Tax rate changes have lagged effects that are too unpredictable for countercyclical tax policy to be administered effectively. And because it is politicians who set taxes, decisions on taxes are subject to the usual unsavory political machinations, all of which render the effective administration of countercyclical tax policy a pipe dream at best.
But if that’s why Krugman objects to tax cuts, why does he advocate using money as a tool of demand management?
The theory behind using money as a tool of demand management is Keynesian theory. It asserts that the central bank can stabilize the economy by engineering easy money when the economy is slumping and tight money when it is booming. Easy money in a slump will stimulate demand and prevent recession; tight money in a boom will curtail demand and prevent inflation -- so the theory goes.
But Keynesian theory is the very theory Krugman rejects when it comes to using taxes as a tool of demand management. And, as Krugman readily admits, countercyclical monetary policy suffers from the same sort of unpredictable, lagged effects that countercyclical fiscal policy does.
Krugman claims "experience suggests that the Fed can almost always persuade consumers and businesses to spend more by cutting interest rates" -- that is, by administering an easy monetary policy. But countercyclical monetary policy of any sort is not the "cheap, over-the-counter medication" Krugman says it is.
To use Krugman’s medical metaphor, the trouble with countercyclical policy is the correct doses of tight or easy money are unknown, and the wrong doses transform an otherwise stable economy into a manic-depressive one. And what experience actually shows is, when the central bank attempts to play doctor, it routinely makes the economy sick.
The current macroeconomic predicament is a case in point. The U.S. economy is slumping now because, for the past year and a half, the central bank has been administering a tight monetary policy to remedy what it perceived to be a possible inflationary boom. But the boom was caused by an excess dose of easy money the central bank administered in previous years. The Fed was the silent partner in the explosive dot com runup.

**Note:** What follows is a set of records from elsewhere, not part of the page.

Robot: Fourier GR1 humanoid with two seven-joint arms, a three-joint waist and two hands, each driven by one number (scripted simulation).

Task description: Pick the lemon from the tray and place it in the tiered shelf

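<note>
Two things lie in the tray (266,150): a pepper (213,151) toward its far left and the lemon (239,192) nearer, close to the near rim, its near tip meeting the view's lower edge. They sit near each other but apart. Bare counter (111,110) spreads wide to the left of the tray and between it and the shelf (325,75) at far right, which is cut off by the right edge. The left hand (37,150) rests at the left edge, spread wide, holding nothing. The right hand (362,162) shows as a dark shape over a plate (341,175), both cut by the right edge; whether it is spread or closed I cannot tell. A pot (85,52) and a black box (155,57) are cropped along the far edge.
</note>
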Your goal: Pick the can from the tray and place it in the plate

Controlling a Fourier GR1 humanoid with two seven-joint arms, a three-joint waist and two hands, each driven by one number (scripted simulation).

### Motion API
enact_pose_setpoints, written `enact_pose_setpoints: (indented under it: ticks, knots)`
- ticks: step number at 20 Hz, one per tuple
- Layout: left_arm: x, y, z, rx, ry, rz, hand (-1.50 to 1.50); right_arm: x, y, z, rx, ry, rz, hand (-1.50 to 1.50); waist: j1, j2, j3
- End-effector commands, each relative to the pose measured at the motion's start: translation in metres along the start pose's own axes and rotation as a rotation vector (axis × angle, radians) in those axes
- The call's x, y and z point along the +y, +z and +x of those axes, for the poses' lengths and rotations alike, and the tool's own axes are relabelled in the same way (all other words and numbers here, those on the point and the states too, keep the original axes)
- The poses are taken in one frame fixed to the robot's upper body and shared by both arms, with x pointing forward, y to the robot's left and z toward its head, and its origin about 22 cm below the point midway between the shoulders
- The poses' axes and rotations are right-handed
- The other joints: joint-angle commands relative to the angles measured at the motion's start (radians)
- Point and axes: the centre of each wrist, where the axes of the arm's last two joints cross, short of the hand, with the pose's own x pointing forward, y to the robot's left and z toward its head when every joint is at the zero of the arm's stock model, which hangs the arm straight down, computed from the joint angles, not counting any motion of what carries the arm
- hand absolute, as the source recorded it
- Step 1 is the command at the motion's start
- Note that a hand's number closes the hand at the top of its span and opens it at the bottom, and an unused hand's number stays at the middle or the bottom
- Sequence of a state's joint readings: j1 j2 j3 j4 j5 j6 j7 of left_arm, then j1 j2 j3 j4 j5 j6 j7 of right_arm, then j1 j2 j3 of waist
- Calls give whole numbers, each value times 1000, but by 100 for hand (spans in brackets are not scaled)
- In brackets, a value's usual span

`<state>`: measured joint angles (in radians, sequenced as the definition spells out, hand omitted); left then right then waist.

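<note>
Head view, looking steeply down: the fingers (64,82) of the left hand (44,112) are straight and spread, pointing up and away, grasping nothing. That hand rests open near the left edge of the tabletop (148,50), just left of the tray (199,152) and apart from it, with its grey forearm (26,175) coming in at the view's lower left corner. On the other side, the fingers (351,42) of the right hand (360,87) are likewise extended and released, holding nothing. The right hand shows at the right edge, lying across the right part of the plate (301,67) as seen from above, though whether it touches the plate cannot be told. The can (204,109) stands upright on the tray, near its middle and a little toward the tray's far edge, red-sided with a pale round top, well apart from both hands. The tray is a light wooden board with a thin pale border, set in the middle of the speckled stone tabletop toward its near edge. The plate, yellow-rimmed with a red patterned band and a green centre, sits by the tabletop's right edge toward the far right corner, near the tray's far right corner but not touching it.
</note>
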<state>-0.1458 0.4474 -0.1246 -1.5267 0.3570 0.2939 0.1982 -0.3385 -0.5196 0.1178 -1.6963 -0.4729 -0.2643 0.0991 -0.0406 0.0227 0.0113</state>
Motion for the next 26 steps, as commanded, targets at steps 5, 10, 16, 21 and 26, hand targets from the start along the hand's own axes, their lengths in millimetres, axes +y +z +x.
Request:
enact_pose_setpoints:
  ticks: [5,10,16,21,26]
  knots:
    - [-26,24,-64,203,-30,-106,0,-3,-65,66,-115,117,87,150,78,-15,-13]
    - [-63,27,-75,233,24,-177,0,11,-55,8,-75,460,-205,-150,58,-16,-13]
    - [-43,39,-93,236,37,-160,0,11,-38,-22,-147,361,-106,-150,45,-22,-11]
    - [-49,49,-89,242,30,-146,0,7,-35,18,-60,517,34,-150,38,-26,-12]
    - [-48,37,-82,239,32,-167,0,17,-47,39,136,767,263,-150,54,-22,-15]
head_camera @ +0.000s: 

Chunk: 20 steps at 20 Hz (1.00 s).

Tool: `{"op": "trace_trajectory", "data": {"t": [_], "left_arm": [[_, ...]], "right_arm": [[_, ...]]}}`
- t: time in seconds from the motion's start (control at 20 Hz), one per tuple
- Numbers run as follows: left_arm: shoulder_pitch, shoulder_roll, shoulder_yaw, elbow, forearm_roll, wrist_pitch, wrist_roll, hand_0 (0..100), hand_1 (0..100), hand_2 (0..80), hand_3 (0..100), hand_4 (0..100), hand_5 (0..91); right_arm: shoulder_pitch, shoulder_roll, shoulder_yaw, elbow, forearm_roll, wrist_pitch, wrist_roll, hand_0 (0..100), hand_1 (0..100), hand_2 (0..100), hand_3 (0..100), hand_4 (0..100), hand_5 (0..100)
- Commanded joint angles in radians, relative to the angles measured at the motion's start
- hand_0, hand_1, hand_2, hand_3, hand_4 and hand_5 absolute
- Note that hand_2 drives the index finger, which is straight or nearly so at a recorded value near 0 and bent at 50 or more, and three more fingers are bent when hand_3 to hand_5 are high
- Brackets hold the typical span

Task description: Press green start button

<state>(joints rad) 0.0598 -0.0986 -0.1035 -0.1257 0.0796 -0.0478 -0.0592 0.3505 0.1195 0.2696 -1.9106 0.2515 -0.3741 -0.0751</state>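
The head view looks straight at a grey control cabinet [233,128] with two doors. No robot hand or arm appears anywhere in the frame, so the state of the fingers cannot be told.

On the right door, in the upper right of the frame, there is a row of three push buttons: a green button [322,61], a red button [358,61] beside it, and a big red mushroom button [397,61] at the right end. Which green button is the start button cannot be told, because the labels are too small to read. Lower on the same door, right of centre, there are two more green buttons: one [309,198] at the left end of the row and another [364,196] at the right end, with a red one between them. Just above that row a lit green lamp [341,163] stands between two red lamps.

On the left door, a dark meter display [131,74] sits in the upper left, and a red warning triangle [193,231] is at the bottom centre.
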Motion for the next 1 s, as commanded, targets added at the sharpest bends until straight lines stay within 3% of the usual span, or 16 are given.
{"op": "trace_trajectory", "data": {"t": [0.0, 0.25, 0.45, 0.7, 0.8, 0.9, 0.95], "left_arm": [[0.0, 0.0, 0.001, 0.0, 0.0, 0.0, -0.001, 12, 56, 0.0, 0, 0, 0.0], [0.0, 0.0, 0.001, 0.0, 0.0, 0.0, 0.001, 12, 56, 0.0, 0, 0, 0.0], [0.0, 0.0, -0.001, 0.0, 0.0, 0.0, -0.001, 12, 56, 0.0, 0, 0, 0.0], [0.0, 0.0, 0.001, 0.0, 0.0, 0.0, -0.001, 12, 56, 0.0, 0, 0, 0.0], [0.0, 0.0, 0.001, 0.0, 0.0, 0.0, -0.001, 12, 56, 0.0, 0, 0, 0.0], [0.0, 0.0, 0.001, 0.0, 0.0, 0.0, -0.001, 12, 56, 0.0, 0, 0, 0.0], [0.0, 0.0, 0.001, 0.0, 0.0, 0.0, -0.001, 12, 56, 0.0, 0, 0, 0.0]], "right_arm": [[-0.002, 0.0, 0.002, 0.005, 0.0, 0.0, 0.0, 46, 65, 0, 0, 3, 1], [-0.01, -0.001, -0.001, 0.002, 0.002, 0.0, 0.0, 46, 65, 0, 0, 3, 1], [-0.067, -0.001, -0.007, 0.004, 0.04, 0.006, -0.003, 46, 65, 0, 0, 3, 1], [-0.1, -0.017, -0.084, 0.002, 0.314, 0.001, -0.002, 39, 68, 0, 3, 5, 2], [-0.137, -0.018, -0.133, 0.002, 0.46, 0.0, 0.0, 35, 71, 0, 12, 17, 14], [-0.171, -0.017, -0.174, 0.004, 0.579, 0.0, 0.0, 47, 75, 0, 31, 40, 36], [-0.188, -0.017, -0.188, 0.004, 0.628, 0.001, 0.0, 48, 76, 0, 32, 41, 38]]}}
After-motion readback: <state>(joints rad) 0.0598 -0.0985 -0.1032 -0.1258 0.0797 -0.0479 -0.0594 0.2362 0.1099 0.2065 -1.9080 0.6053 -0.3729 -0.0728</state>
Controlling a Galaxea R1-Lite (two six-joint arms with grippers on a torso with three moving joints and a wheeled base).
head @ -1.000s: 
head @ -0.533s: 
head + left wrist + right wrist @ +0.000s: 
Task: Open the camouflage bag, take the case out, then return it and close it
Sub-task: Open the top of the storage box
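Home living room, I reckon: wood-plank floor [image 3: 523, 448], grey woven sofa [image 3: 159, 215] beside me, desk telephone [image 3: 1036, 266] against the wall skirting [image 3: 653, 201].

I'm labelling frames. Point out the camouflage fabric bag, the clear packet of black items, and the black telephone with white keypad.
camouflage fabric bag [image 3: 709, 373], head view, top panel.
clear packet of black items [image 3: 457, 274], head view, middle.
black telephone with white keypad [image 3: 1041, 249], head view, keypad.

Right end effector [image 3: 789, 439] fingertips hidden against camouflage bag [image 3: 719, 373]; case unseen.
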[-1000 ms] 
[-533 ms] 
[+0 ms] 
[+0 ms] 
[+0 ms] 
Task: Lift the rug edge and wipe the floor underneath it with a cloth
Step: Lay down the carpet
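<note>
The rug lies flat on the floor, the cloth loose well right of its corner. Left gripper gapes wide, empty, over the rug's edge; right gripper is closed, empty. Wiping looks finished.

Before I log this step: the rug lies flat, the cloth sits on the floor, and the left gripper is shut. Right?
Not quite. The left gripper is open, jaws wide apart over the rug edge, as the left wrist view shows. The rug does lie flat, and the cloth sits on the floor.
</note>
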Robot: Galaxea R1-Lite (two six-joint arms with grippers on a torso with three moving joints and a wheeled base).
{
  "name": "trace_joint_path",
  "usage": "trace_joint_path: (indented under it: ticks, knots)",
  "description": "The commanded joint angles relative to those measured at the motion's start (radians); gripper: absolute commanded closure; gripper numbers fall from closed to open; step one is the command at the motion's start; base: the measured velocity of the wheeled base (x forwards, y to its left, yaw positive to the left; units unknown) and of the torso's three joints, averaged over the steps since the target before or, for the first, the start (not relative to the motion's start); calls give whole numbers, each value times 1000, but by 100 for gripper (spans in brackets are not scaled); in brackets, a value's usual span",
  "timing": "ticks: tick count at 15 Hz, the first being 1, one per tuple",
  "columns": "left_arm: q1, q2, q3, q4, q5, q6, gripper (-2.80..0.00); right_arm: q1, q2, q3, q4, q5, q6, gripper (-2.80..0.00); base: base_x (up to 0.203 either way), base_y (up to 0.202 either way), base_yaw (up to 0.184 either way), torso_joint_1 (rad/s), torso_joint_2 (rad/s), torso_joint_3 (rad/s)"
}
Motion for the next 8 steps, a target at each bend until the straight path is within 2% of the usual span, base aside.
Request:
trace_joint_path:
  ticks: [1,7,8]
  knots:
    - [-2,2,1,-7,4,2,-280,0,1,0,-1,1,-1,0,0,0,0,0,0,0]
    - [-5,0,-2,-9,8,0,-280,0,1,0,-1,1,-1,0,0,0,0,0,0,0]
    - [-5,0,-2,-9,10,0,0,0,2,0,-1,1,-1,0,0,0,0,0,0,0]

The path of the boom was unusual but the current slump is anything but unique. The U.S. economy has been through four recessions over the past three decades. Each one was largely if not entirely the result of the central bank administering tight money to remedy a previously administered excess dose of easy money.
But the real warp in Krugman’s perspective is more fundamental than his view on monetary policy. Krugman’s perspective is the perspective of the government planner. He sees the economy as akin to a patient, government officials and their accomplices in the intellectual set as akin to doctors, and government policies as akin to remedies.
The perspective -- and the metaphor -- are all wrong. The economy is not akin to a patient, government planners and their intellectual accomplices are not akin to doctors, and government plans are in no way akin to remedies.
What should be done about the current economic slowdown? What’s needed is for central bank officials and other government planners to stop trying to play doctor with the economy. The economy is a healthy organism that can take care of itself.
Taxes should be cut, but not for the purposes of demand management. Nor should taxes be cut to stimulate supply -- though tax cuts will, over time, increase supply by increasing the return to productive endeavors.
Taxes should be cut because they are currently far above any level that is consistent with liberty, which is the precondition for prosperity.
But liberty would appear to be the farthest thing from Krugman’s mind. How else to explain Krugman’s worry that "expensive, dangerous quack remedies" -- tax cuts -- might be "force[d] down the nation’s throat"?
The only throats that tax cuts have to be forced down are the throats of government planners, for only government planners find tax cuts expensive.